FIG. 2 is a schematic diagram of a second embodiment of the present invention.

In this embodiment, in addition to the structure of the first embodiment, an auxiliary conductor film 4 is provided.

As shown in FIG. 2, the auxiliary conductor film 4 is provided on a propagation path other than the area where the surface acoustic waves generated by the comb-shaped electrode 2 propagate through the central electrodes 3a and 3b, and its width is equal to the width of the propagation path. The length is 1/2 and the total length is ΔL, which satisfies equation (1).

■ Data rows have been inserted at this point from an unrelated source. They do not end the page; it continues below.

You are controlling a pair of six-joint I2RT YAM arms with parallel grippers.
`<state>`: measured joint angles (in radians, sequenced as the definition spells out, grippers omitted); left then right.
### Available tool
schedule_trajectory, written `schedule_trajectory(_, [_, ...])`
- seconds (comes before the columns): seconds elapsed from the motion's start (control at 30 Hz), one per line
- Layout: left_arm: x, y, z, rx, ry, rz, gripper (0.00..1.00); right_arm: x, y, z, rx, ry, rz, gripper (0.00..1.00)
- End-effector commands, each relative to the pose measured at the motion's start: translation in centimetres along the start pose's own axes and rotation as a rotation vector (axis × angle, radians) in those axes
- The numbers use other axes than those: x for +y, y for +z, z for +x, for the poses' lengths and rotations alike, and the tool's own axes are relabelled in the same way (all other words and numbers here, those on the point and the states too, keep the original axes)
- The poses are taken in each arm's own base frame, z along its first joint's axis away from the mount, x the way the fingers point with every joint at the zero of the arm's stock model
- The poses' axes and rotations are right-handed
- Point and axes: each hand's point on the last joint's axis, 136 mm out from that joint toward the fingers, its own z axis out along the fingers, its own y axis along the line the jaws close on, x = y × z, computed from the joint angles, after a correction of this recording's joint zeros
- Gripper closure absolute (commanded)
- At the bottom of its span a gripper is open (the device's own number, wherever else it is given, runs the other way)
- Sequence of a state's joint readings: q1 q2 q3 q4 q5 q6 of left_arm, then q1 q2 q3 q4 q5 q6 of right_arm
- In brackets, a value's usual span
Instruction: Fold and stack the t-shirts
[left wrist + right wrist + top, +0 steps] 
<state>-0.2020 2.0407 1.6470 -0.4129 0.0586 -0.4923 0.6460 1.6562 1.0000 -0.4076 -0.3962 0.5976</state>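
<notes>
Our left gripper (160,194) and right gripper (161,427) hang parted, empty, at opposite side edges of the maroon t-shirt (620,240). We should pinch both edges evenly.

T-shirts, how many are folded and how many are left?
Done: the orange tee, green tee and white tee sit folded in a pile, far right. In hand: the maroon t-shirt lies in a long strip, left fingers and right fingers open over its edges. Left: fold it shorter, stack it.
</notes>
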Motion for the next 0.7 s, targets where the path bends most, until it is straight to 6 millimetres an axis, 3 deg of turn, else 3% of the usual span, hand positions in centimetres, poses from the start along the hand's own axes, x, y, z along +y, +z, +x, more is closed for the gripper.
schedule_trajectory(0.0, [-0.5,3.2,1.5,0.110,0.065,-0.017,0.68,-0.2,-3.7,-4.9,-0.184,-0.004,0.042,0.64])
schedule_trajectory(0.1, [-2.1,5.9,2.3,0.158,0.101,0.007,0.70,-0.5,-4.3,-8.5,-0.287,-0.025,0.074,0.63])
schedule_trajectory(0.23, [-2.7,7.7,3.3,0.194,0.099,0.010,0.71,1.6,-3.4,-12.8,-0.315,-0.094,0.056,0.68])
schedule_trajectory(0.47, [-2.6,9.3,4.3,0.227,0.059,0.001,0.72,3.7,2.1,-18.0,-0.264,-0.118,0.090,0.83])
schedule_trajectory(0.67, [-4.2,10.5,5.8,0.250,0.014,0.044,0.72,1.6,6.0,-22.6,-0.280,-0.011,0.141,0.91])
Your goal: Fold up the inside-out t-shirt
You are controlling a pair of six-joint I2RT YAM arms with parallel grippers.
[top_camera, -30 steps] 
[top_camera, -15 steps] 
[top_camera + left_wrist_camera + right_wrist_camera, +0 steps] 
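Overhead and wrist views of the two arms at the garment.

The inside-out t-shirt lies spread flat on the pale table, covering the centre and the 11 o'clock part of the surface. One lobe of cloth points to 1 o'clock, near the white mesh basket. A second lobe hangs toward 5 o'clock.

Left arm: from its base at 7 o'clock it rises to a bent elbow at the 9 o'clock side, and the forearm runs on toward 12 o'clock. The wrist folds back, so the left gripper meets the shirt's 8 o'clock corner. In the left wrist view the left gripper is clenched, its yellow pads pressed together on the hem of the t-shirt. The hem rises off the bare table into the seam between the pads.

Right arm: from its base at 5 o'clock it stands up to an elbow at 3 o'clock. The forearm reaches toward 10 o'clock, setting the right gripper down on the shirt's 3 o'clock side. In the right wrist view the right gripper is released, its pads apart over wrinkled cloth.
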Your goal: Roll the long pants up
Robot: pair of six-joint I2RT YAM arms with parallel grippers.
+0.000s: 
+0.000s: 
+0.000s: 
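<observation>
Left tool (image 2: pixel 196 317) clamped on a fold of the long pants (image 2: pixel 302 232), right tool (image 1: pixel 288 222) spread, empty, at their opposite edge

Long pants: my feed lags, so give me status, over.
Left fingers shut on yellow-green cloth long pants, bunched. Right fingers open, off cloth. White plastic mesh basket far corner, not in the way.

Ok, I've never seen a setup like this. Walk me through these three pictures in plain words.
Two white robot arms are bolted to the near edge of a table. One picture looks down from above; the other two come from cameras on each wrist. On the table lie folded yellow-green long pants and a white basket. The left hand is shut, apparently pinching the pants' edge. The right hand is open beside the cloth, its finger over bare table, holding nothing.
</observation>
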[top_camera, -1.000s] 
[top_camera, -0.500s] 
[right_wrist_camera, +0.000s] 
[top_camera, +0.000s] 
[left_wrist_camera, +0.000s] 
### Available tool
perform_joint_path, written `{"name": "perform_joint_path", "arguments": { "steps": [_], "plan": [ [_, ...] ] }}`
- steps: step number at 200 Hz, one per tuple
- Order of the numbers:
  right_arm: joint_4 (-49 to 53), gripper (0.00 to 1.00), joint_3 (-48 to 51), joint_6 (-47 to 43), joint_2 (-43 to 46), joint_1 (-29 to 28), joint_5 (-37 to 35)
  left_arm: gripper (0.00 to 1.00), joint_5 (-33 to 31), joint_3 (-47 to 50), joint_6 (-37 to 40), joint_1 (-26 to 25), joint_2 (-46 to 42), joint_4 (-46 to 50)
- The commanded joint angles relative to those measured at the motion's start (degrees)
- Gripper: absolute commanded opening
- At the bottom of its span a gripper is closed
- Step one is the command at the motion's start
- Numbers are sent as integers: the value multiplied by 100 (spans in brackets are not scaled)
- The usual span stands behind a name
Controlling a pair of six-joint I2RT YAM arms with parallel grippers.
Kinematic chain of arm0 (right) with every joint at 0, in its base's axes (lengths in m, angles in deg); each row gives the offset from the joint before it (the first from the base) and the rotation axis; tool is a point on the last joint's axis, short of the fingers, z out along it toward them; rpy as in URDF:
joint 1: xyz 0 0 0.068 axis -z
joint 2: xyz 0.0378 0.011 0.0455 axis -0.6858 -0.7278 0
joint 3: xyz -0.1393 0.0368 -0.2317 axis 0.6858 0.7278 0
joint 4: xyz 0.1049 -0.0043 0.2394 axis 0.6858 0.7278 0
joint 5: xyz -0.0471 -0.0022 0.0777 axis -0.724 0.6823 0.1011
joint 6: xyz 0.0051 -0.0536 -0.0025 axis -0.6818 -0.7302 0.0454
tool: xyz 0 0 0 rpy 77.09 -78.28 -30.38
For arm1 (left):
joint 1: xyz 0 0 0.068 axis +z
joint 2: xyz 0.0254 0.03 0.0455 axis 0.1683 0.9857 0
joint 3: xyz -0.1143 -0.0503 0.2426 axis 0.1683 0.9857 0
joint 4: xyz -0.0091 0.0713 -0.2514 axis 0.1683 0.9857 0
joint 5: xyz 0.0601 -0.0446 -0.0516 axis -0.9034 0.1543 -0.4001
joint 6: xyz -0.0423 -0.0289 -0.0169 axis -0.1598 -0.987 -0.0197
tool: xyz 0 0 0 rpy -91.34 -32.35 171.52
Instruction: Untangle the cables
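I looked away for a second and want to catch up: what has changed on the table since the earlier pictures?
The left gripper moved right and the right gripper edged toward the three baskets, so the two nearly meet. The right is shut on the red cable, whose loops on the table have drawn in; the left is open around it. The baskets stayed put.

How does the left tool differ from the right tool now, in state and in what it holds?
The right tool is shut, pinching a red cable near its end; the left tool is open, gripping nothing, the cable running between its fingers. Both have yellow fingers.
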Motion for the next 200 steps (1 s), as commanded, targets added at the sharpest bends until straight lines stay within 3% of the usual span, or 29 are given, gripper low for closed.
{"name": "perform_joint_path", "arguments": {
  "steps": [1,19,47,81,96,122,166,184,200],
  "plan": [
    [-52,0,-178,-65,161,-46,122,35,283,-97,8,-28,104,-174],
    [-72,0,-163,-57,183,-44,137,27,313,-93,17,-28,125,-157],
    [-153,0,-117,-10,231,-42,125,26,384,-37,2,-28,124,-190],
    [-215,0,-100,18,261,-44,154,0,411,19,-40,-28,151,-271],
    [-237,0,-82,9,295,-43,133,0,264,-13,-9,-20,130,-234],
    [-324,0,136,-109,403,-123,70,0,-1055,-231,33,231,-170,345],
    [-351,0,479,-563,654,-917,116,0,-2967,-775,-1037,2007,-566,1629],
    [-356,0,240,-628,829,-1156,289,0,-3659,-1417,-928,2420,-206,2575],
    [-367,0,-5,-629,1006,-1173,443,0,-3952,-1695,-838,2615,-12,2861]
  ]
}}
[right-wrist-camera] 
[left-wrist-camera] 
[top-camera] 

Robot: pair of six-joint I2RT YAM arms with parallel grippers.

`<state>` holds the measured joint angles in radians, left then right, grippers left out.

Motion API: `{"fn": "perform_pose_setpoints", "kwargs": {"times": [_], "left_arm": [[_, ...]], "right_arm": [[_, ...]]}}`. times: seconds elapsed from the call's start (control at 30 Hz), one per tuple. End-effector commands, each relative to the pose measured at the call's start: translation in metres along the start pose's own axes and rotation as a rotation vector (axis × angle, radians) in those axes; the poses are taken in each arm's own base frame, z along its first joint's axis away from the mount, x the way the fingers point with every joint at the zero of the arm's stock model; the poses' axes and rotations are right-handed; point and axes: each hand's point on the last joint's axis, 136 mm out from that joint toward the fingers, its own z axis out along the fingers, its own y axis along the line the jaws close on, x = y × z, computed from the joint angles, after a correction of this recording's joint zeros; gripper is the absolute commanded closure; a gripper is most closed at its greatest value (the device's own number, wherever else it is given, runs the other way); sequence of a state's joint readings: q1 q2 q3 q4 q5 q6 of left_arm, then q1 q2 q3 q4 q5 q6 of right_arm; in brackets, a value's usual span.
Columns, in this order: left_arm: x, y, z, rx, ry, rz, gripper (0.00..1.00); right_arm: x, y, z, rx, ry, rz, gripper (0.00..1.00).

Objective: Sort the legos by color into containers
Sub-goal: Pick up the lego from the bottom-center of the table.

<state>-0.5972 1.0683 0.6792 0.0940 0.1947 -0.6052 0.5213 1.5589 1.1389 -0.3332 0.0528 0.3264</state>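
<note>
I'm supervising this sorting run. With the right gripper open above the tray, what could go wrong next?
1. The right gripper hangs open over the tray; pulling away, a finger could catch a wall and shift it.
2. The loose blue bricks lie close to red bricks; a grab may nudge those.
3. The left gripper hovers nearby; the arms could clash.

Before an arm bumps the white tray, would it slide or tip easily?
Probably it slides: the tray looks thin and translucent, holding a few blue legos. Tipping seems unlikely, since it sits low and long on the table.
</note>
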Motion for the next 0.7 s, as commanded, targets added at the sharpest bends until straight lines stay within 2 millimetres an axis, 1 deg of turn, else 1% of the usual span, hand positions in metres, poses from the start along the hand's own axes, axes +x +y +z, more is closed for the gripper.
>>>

By providing such an auxiliary conductor film 4, even in surface acoustic waves propagating through areas other than the central electrodes 31 and 3b,
Since the phase differs by 1800 depending on whether or not it passes through the auxiliary conductor film 4 when reaching the other comb-shaped electrode, reflected waves can be suppressed.

Therefore, in this embodiment, in addition to the first embodiment, there is a self-control function. It can suppress the Liesin Cason and improve its characteristics as a Conqueror.

Although the auxiliary conductor film 4 is provided in the illustrated position in this embodiment, the present invention is not limited thereto.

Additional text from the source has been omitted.